● **Exercise goal**
Once you find the line with "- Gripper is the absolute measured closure" in the data below, transcribe exactly each line from there to the line with "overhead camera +", inclusive, and nothing else. Drop the pictures.

[Data segment Boundary: Start]

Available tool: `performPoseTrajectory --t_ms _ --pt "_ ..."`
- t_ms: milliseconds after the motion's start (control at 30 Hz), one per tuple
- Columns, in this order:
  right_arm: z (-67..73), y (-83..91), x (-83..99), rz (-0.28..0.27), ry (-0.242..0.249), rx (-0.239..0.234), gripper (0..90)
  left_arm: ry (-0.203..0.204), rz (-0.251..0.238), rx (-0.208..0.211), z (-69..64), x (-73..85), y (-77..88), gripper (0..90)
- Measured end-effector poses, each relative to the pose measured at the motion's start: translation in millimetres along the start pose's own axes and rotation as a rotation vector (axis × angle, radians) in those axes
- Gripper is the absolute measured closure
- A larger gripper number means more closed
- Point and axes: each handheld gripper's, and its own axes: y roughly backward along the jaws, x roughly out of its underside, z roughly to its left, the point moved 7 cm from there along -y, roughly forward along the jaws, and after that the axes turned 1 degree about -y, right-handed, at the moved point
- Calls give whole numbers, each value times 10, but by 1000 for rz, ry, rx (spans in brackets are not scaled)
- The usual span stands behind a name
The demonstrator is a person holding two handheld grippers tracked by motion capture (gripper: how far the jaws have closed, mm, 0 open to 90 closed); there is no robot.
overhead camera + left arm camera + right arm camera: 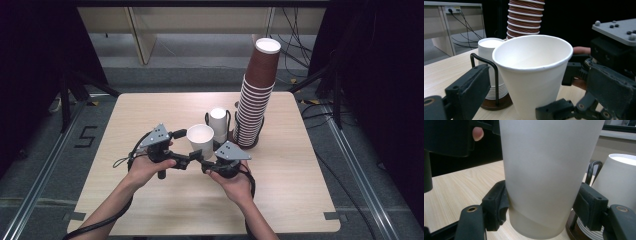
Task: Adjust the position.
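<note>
While two hand-held grippers meet at one white cup (200, 140), right hand-held gripper (544, 207) pinching it, left hand-held gripper (524, 100) spread.

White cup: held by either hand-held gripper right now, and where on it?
Right hand-held gripper clamps the white cup low on its wall, near the base. Left hand-held gripper stands open around it, pads off.

A single white paper cup (200, 140) stands upright and empty, mouth open to the ceiling, near the middle of the wooden desk (150, 110), its wall smooth and undented.
</note>
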Motion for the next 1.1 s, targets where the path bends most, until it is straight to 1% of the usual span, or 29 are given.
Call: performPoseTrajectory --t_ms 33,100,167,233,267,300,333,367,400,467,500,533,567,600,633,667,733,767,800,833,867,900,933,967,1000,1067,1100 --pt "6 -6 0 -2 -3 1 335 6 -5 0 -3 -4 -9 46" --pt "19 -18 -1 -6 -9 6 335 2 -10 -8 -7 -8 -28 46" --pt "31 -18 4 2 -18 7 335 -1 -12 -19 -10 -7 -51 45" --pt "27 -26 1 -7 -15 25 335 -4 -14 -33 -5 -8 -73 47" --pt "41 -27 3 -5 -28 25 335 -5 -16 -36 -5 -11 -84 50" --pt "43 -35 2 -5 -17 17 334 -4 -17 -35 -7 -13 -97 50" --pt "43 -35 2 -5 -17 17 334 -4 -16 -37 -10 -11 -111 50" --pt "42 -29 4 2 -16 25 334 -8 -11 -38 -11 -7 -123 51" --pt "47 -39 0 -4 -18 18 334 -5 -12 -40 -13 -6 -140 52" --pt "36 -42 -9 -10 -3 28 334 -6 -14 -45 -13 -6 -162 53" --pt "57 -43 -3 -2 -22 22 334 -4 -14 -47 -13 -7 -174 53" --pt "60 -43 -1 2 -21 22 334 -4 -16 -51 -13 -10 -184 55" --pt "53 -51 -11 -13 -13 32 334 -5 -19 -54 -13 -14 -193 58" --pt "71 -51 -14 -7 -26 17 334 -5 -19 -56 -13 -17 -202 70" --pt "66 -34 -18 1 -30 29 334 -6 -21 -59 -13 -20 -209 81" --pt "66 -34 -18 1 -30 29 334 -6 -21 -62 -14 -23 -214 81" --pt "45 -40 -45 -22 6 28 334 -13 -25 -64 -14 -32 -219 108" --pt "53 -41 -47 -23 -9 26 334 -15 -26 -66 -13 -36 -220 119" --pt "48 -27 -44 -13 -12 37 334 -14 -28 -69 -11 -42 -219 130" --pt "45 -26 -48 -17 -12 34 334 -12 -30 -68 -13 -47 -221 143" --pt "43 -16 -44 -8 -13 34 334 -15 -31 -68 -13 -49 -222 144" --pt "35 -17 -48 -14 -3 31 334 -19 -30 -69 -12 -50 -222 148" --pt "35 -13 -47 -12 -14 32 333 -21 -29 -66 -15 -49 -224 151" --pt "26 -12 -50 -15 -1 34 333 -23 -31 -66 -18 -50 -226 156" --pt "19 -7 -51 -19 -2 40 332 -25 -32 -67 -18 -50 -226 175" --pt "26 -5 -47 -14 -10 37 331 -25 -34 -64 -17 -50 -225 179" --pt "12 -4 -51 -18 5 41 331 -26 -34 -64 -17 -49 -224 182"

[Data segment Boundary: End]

● **Response to the exercise**
- Gripper is the absolute measured closure
- A larger gripper number means more closed
- Point and axes: each handheld gripper's, and its own axes: y roughly backward along the jaws, x roughly out of its underside, z roughly to its left, the point moved 7 cm from there along -y, roughly forward along the jaws, and after that the axes turned 1 degree about -y, right-handed, at the moved point
- Calls give whole numbers, each value times 10, but by 1000 for rz, ry, rx (spans in brackets are not scaled)
- The usual span stands behind a name
The demonstrator is a person holding two handheld grippers tracked by motion capture (gripper: how far the jaws have closed, mm, 0 open to 90 closed); there is no robot.
overhead camera + left arm camera + right arm camera: 

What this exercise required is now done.